What the exercise asks: Below are some records. How many of their lines contain the string "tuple"? Give the number only.

Given records:

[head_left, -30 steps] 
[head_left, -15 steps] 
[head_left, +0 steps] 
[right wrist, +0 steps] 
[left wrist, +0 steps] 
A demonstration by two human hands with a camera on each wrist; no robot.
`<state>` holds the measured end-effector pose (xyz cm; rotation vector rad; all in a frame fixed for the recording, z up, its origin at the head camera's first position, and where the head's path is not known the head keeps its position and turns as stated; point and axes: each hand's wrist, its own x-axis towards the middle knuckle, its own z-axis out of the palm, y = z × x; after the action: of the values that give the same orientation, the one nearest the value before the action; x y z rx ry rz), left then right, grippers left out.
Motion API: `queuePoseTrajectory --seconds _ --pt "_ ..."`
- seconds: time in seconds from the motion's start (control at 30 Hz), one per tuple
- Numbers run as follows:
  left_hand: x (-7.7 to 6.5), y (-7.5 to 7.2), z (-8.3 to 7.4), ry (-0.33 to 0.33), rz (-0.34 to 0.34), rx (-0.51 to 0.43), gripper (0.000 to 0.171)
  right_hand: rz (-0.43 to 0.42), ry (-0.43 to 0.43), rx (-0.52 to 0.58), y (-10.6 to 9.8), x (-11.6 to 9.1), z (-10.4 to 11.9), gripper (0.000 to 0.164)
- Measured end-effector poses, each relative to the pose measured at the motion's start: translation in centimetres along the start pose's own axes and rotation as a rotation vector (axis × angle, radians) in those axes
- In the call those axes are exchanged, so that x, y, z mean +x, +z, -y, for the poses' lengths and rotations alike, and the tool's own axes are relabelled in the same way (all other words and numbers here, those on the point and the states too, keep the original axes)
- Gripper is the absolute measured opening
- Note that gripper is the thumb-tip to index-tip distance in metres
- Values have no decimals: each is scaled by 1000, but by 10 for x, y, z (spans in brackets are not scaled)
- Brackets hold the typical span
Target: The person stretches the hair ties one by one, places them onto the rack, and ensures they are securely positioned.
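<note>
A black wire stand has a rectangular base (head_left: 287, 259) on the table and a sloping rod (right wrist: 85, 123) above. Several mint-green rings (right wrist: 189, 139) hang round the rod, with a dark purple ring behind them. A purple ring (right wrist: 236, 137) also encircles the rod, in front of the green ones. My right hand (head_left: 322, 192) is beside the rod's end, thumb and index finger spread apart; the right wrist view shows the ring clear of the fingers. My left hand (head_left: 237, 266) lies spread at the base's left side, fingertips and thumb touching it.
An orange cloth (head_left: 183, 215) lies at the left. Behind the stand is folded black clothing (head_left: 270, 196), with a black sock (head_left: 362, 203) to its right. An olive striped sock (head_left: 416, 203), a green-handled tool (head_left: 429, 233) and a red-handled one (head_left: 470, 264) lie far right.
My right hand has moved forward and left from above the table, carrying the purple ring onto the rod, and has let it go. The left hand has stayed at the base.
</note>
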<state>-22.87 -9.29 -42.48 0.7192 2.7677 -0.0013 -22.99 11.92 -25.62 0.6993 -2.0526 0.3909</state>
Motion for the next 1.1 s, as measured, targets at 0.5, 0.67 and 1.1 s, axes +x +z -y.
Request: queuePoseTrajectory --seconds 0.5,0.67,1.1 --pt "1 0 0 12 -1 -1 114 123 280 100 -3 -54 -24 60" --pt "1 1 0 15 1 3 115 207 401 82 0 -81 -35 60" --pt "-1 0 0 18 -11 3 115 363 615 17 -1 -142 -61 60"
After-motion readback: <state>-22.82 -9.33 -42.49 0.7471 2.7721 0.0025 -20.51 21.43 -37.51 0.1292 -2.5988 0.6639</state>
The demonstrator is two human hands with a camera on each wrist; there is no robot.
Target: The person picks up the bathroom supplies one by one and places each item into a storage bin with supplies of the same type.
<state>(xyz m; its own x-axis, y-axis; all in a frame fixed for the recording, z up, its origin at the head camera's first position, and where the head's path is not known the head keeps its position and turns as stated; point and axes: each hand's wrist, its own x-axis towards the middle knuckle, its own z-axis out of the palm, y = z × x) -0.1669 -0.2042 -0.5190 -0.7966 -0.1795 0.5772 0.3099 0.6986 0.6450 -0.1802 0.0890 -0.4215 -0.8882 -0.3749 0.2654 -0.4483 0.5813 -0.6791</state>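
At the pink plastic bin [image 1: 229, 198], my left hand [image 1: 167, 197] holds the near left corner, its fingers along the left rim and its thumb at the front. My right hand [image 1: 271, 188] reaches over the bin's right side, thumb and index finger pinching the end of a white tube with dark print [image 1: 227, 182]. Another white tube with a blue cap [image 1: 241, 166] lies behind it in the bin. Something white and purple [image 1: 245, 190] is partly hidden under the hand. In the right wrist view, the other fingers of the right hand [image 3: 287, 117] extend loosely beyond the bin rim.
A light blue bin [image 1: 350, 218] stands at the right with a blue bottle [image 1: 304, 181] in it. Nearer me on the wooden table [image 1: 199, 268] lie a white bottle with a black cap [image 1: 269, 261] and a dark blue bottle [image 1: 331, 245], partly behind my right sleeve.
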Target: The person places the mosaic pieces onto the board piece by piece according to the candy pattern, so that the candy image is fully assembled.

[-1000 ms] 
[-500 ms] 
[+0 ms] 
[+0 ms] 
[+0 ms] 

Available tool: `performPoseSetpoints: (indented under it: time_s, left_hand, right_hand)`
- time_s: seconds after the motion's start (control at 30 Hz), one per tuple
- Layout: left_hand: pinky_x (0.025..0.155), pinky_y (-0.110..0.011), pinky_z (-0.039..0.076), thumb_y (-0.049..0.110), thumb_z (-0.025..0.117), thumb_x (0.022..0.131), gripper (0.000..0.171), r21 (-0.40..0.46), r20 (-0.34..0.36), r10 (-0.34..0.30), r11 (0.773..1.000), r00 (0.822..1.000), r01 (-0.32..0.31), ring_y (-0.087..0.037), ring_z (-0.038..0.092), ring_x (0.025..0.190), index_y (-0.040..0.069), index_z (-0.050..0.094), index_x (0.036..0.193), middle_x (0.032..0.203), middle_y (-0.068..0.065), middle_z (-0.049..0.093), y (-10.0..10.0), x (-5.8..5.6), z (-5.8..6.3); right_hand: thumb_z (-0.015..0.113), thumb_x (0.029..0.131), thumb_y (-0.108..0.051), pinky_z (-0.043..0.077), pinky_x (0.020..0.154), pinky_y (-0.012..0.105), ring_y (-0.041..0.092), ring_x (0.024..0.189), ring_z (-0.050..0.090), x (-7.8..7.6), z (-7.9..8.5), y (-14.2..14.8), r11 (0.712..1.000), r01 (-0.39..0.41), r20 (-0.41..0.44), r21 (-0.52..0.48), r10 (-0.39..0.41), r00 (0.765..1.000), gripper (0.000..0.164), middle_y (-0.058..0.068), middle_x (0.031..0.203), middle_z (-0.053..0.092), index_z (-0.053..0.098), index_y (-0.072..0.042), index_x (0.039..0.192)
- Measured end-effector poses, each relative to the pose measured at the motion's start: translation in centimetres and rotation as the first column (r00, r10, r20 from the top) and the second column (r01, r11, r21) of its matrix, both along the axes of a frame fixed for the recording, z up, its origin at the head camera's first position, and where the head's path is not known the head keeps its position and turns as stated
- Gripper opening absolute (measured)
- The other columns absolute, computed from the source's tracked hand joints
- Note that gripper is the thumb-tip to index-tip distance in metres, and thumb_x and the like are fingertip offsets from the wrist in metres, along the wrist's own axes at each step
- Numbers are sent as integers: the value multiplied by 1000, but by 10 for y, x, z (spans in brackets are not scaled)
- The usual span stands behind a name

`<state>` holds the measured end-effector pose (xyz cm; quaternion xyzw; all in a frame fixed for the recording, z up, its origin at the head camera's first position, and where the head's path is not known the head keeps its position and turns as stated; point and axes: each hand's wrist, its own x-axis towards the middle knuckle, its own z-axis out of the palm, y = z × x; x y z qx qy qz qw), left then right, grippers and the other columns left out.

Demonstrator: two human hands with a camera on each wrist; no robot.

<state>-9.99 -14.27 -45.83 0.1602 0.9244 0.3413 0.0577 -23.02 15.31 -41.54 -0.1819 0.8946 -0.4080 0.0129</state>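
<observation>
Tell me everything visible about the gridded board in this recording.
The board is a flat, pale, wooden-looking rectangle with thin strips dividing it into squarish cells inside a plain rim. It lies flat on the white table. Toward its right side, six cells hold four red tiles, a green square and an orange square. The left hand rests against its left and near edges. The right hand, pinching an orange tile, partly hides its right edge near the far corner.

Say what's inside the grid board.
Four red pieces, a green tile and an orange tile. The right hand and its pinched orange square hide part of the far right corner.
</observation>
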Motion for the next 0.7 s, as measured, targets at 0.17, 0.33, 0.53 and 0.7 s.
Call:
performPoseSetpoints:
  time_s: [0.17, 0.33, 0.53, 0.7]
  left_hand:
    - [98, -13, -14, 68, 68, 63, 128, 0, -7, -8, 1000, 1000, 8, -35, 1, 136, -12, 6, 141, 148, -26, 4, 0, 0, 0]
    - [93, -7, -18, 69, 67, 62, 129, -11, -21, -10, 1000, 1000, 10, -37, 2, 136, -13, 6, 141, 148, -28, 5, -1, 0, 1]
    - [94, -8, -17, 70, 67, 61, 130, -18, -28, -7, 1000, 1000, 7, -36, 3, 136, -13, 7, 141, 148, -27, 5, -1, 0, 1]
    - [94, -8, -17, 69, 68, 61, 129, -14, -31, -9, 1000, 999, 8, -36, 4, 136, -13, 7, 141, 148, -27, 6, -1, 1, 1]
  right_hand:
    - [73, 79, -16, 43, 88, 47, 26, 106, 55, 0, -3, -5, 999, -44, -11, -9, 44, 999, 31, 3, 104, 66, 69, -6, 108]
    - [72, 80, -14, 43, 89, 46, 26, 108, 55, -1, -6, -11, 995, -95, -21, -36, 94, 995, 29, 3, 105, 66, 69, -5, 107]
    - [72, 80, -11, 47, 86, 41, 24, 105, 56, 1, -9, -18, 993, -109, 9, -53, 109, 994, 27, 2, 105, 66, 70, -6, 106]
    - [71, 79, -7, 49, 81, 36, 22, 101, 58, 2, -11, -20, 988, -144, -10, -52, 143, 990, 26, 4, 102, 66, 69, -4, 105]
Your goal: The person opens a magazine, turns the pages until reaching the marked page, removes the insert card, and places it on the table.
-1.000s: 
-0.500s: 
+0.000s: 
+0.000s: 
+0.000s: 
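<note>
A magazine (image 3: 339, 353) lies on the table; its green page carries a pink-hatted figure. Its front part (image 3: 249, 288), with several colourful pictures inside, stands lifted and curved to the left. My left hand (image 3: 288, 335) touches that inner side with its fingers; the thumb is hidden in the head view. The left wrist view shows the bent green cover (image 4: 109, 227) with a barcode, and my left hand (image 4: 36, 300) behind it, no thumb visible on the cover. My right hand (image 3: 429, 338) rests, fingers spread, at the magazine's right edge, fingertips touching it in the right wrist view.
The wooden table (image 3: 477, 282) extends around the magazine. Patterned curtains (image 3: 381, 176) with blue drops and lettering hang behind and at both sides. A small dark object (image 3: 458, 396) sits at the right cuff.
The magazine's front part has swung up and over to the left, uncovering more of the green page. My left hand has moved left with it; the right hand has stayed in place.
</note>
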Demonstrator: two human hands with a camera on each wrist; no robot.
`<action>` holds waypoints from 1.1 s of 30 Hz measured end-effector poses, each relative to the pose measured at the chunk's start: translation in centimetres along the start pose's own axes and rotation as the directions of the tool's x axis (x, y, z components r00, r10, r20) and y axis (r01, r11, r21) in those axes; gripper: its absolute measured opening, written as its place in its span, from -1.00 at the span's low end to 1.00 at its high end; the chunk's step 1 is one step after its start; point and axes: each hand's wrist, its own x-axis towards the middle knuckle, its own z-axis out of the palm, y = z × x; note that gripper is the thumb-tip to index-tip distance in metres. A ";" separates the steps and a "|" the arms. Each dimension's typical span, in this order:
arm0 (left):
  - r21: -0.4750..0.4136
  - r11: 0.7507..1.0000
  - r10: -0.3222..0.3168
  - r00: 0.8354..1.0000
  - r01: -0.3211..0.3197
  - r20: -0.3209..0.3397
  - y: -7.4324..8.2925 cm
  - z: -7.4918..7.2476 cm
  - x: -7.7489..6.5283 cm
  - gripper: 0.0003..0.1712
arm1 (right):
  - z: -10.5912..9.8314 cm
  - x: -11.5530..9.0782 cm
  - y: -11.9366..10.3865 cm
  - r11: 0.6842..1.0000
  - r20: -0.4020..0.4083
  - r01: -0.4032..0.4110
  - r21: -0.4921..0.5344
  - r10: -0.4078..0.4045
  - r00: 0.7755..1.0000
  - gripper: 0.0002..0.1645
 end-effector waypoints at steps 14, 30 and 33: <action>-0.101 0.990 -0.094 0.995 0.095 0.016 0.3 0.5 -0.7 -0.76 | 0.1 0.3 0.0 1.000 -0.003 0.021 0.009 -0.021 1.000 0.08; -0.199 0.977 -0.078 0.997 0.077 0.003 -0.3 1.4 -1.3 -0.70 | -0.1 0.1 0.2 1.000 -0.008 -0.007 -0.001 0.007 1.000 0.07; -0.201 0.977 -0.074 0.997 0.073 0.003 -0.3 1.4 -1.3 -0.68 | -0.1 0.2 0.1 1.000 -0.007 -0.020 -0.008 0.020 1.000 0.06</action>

Answer for the task: 2